The document also claims "critical race theory," a recent right-wing talking point that has come to generally encompass teaching about race in school, is part of a Jewish plot, and a reason to justify mass killings of Jews.
Salon's Jon Queally notes:
[M]any of those horrified by Saturday's killings responded by saying the brutal and deadly attack in Buffalo cannot — and should not — be separated from the growing embrace of the far-right nationalism that has increasingly found a home inside more mainstream institutions in the U.S., including right-wing media outlets like Fox News and a Republican Party enthralled by the xenophobic and fascistic conspiracy theories of Donald Trump.
A statement from People's Action, a progressive advocacy group:
This racist attack is a pure example of evil. It's also the predictable result of the relentless onslaught of white nationalist and antisemitic conspiracy theories spewed from the far right, increasingly distributed by major corporate news outlets like Fox News and the extremist politicians their billionaire allies have cultivated.
Kina Collins, a gun violence prevention advocate and Democratic congressional candidate for Congress in Illinois' 7th district, called the shooting a
devastating and sickening display of the racism, white supremacy, hate, and gun violence that plague this country. . . . This was an act of terrorism and it should be treated as such. It is another reminder that white supremacy has and will always be America's greatest threat. White supremacy has infiltrated our military and police departments. It was also on display on January 6th last year as insurrectionists, fueled by white supremacy, attacked our Capitol and threatened the lives of sitting members of Congress.
Journalist Sam Sacks also made a connection between the Buffalo shooter and Trump's "Big Lie" movement that incited the January 6 terrorists, tweeting: "The forces that drove the Buffalo mass shooter are the same that drove reactionaries to storm the US Capitol on Jan. 6. . . . They're all part of the same political project, and it's makin gains."

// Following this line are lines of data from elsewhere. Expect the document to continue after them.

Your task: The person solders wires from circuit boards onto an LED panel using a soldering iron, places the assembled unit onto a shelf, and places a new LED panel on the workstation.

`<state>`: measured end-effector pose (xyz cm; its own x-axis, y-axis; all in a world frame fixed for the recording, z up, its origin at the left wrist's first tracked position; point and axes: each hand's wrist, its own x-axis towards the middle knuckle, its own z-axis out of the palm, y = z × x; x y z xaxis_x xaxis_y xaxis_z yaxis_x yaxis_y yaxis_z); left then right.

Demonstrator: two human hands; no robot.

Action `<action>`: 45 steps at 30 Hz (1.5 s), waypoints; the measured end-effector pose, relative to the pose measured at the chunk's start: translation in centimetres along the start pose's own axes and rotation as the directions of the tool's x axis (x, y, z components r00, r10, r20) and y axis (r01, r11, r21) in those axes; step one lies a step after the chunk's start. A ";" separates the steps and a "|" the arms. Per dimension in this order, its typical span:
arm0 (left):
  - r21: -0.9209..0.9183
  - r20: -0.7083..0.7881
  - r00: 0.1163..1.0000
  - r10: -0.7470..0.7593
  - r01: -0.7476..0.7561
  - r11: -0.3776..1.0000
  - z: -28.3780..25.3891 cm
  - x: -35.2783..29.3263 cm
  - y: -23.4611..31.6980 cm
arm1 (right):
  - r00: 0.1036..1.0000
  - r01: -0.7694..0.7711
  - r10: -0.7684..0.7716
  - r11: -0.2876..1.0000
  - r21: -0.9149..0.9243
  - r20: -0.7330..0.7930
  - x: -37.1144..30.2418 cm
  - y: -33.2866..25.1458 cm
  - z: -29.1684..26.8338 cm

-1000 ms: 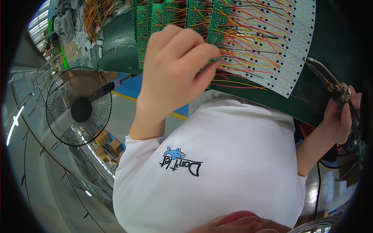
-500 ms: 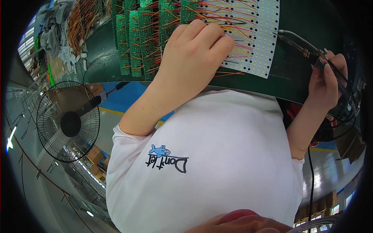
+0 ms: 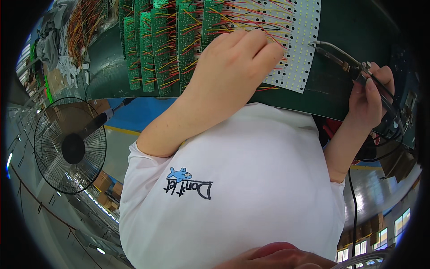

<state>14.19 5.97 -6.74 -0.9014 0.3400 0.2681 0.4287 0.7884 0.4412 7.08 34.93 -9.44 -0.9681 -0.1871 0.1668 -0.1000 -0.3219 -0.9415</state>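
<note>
My left hand (image 3: 235, 74) is curled, knuckles up, over the lower part of a white LED board (image 3: 298, 58). Its fingertips are hidden, so what they pinch among the wires does not show. Red, yellow and black wires (image 3: 251, 20) run from a row of green circuit boards (image 3: 161, 58) onto the white board. My right hand (image 3: 371, 98) grips a soldering iron (image 3: 342, 65) with a thin metal feed tube along it. The iron's tip is at the white board's right edge; whether it touches cannot be told.
The boards lie on a dark green tabletop (image 3: 329, 92). Bundled loose wires (image 3: 87, 29) and grey cloth (image 3: 51, 42) lie at the far left. A black fan (image 3: 71, 148) stands left of my arm. A black cable (image 3: 354, 206) hangs at the right.
My left hand has shifted right across the wires, farther over the white board. The iron's tip has come slightly inward over the board's right edge. The whole view has turned a little.
</note>
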 end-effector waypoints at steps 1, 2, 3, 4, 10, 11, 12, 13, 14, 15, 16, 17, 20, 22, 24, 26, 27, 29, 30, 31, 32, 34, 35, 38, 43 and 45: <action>-0.053 -0.025 0.999 0.030 -0.031 0.998 0.2 0.0 0.0 | 1.000 0.012 -0.011 1.000 -0.020 0.012 -0.1 -0.3 0.4; -0.059 -0.027 0.999 0.023 -0.024 0.998 0.4 -0.1 -0.1 | 1.000 0.001 0.000 1.000 -0.030 0.014 -0.3 -0.7 0.8; -0.055 -0.020 1.000 0.020 -0.021 0.998 0.4 -0.2 -0.2 | 0.999 -0.006 0.007 0.999 -0.037 0.042 -0.6 -1.0 1.3; -0.051 -0.010 1.000 0.017 -0.018 0.999 0.5 -0.3 -0.4 | 0.999 -0.006 0.006 1.000 -0.014 0.049 -0.9 -1.3 1.9; -0.025 -0.047 0.999 0.001 -0.002 1.000 0.9 -0.6 -1.0 | 0.999 -0.046 0.044 0.974 -0.221 -0.013 -2.2 -0.8 4.1; -0.029 -0.050 0.999 -0.006 0.004 1.000 1.0 -0.5 -1.0 | 0.999 -0.043 0.039 0.969 -0.245 -0.022 -2.1 -0.6 4.0; -0.040 -0.051 0.999 -0.007 0.005 0.999 1.0 -0.5 -1.1 | 0.999 -0.041 0.035 0.972 -0.229 -0.031 -1.9 -0.5 4.0; -0.053 -0.051 0.999 -0.007 0.005 0.999 1.0 -0.4 -1.1 | 0.999 -0.046 0.046 0.972 -0.231 -0.005 -1.9 -0.5 3.9; -0.057 -0.051 0.999 -0.012 0.010 0.998 1.0 -0.4 -1.1 | 0.998 -0.062 0.057 0.979 -0.196 -0.030 -2.0 -0.6 3.9; -0.061 -0.039 0.999 -0.018 0.016 0.998 1.0 -0.4 -1.1 | 0.995 -0.080 0.072 0.986 -0.144 -0.063 -2.1 -0.7 4.0; -0.064 -0.029 0.999 -0.024 0.022 0.998 1.0 -0.4 -1.1 | 0.996 -0.080 0.072 0.983 -0.164 -0.054 -2.3 -0.7 4.0; -0.069 -0.030 0.999 -0.027 0.025 0.997 1.0 -0.4 -1.2 | 0.994 -0.085 0.069 0.974 -0.209 -0.085 -2.4 -0.8 4.0; -0.035 -0.019 1.000 -0.013 0.012 0.999 1.1 -0.3 -1.3 | 0.993 -0.067 0.042 0.967 -0.247 -0.107 -2.6 -0.9 3.8; -0.042 -0.014 1.000 -0.010 0.009 0.999 1.2 -0.3 -1.3 | 0.995 -0.044 0.021 0.970 -0.238 -0.096 -2.5 -0.7 3.4; -0.044 -0.006 1.000 -0.022 0.022 0.999 1.2 -0.3 -1.3 | 0.996 -0.033 0.017 0.981 -0.191 -0.085 -2.3 -0.5 3.0; -0.045 -0.001 1.000 -0.031 0.031 0.999 1.2 -0.3 -1.2 | 1.000 0.014 -0.014 0.983 -0.182 0.002 -2.2 -0.2 2.7; -0.036 0.013 0.999 -0.038 0.038 0.999 1.2 -0.3 -1.2 | 0.997 0.049 -0.039 0.986 -0.161 0.061 -2.2 0.0 2.6; -0.028 0.027 0.998 -0.049 0.050 0.998 1.1 -0.3 -1.1 | 0.999 0.021 -0.011 0.981 -0.194 0.048 -2.4 -0.1 2.5; -0.025 0.013 0.999 -0.045 0.046 0.999 1.2 -0.3 -1.1 | 0.998 0.022 -0.009 0.982 -0.190 0.069 -2.3 0.0 2.4; -0.023 0.010 0.999 -0.045 0.045 0.999 1.2 -0.3 -1.1 | 0.998 0.009 0.003 0.982 -0.187 0.064 -2.2 0.1 2.3; -0.018 -0.003 0.999 -0.040 0.040 0.999 1.2 -0.3 -1.1 | 0.996 0.026 -0.009 0.982 -0.185 0.091 -2.1 0.1 2.3; -0.025 -0.001 0.999 -0.036 0.036 0.999 1.3 -0.3 -1.2 | 0.996 0.017 -0.001 0.984 -0.179 0.087 -2.1 0.1 2.3; -0.027 -0.014 0.999 -0.033 0.032 0.999 1.3 -0.4 -1.2 | 0.996 0.017 -0.001 0.984 -0.179 0.088 -2.1 0.1 2.3; -0.030 -0.008 0.999 -0.035 0.035 0.999 1.3 -0.5 -1.1 | 0.995 0.027 -0.007 0.979 -0.202 0.097 -2.1 0.1 2.5; -0.020 -0.001 0.999 -0.039 0.039 0.999 1.3 -0.5 -1.1 | 0.995 0.024 -0.003 0.975 -0.221 0.096 -2.1 0.0 2.8; -0.016 -0.012 0.999 -0.033 0.032 0.999 1.3 -0.5 -1.1 | 0.995 0.031 -0.009 0.972 -0.232 0.097 -2.2 0.0 2.9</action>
<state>14.05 5.58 -8.46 -0.9141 0.3081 0.2636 0.4001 0.7905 0.4637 9.89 32.65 -9.00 -0.9404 -0.2730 0.2028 -0.1810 -0.1032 -0.9781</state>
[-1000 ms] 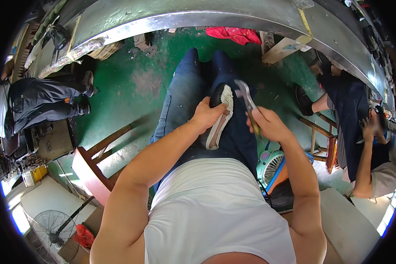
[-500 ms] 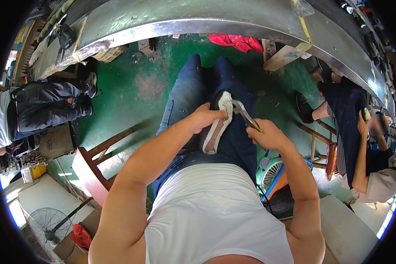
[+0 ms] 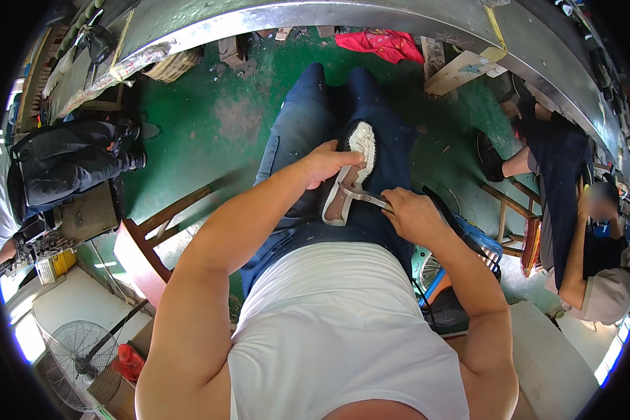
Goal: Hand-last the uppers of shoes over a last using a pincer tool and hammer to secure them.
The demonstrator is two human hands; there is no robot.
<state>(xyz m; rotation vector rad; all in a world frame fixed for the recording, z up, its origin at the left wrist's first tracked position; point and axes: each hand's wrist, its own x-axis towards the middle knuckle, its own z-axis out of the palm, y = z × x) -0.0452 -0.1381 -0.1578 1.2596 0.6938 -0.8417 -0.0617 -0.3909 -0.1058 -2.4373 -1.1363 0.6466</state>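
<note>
A shoe upper on a last point(image 3: 337, 208) lies sole side up over my thighs, its toe pointing away from me. Its bottom is tan-brown, with a pale folded edge and a rough white toe part. My left hand point(image 3: 327, 166) is closed around its left side, the thumb pressing on the bottom near the forefoot. In my right hand point(image 3: 411, 213), the fingers are wrapped round the handle of metal pincers point(image 3: 368, 197). The head of the pincers reaches across the middle of the shoe; whether the jaws grip the edge is too small to tell.
A metal-edged workbench point(image 3: 315, 17) runs across the far side, with a red cloth point(image 3: 381, 45) beneath. Wooden stools point(image 3: 150, 248) stand left and right. Near my right elbow sits a green fan point(image 3: 427, 269). One co-worker point(image 3: 70, 164) is at left, another point(image 3: 563, 168) at right.
The pincers have gone from beside the toe down to the shoe's middle, now lying flatter. My right hand has drawn a little nearer to me and left. My left hand keeps its hold.
</note>
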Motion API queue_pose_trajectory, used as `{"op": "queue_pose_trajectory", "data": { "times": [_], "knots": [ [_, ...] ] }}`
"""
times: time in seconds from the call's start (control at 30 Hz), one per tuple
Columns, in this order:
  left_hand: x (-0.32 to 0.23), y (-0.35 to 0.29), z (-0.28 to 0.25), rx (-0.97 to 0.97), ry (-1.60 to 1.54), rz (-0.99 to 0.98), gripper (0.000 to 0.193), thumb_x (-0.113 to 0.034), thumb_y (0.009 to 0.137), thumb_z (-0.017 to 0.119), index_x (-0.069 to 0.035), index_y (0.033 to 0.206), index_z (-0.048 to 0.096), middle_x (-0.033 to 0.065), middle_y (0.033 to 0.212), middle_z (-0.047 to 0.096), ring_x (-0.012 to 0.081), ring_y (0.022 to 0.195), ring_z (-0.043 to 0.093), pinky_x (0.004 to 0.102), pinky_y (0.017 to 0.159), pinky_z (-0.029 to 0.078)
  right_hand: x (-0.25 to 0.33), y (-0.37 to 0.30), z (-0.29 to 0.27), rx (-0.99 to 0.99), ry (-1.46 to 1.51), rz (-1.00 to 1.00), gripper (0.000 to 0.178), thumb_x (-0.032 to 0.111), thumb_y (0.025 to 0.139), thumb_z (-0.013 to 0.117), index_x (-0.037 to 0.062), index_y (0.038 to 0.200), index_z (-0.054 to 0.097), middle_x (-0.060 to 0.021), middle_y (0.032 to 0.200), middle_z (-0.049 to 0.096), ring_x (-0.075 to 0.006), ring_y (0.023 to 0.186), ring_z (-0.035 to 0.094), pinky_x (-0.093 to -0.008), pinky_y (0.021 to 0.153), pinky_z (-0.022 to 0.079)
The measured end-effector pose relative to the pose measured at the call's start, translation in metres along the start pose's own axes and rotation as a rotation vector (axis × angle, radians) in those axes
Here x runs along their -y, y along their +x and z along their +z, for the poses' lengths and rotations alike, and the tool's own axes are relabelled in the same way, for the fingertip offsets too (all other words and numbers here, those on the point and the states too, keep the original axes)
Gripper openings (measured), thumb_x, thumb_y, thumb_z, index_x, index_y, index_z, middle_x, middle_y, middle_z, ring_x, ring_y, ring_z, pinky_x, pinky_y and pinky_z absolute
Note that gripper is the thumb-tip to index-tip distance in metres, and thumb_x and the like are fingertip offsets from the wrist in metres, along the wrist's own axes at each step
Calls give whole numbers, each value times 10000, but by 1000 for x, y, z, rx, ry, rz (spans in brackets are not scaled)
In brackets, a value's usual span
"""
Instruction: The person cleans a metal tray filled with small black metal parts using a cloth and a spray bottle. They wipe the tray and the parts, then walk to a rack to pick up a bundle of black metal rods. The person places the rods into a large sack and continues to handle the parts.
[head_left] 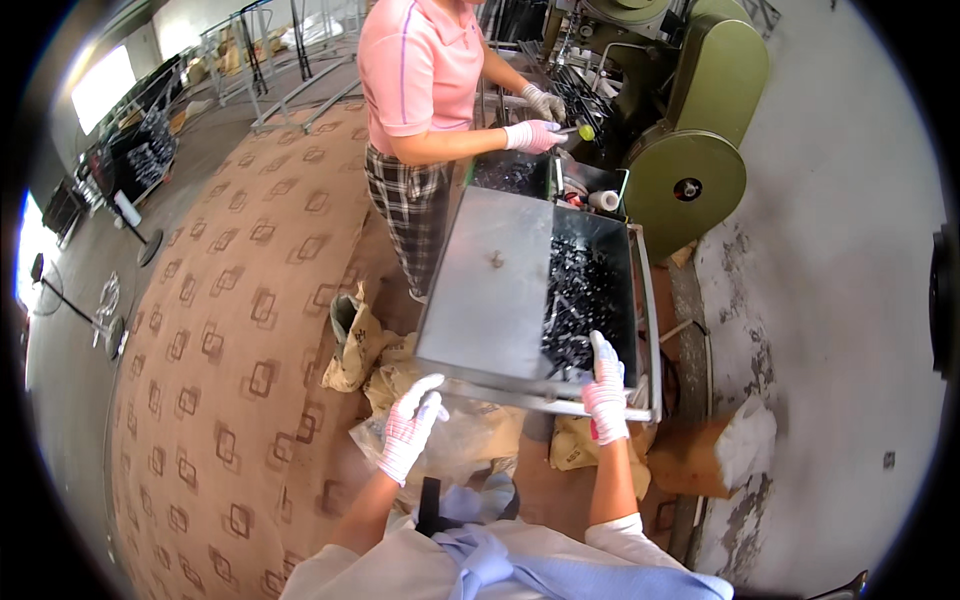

Wyoming Representative Liz Cheney accused her fellow Republicans of enabling "white supremacy".  She tweeted: "The House GOP leadership has enabled white nationalism, white supremacy, and anti-semitism. History has taught us that what begins with words ends in far worse. @GOP leaders must renounce and reject these views and those who hold them."

Last week, a conspiracy theory was promoted by Republican pundits and politicians that President Joe Biden was stealing baby formula from Americans to feed "illegal" babies.

The Daily Beast's Wajahat Ali has had enough.
Republicans and the conservative media ecosystem have to answer for the blood on their hands. . . .

Until Republican leaders and conservative media stars explicitly renounce this white supremacist conspiracy, condemn it, and disassociate from its peddlers, it's fair to conclude they are entirely complicit with its message.

Journalists and reporters must repeatedly hound Republican officials with follow up questions about this national security threat. Recall that Democrats and President Joe Biden still are asked about "defunding the police," even though it is not a mainstream DNC position, or about critical race theory (CRT) panic even after it was revealed to be a bad-faith trojan horse created by right-wing activists to incite racial panic and anxiety.

Leading up to the election, any journalist worth their weight must doggedly ask every Republican elected official the following questions:
"Do you believe in the replacement theory?"

"Do you condemn the replacement theory, or do you support the ideology that has inspired numerous mass terrorists?"

"If you do condemn it, then why are you and your colleagues repeating it?"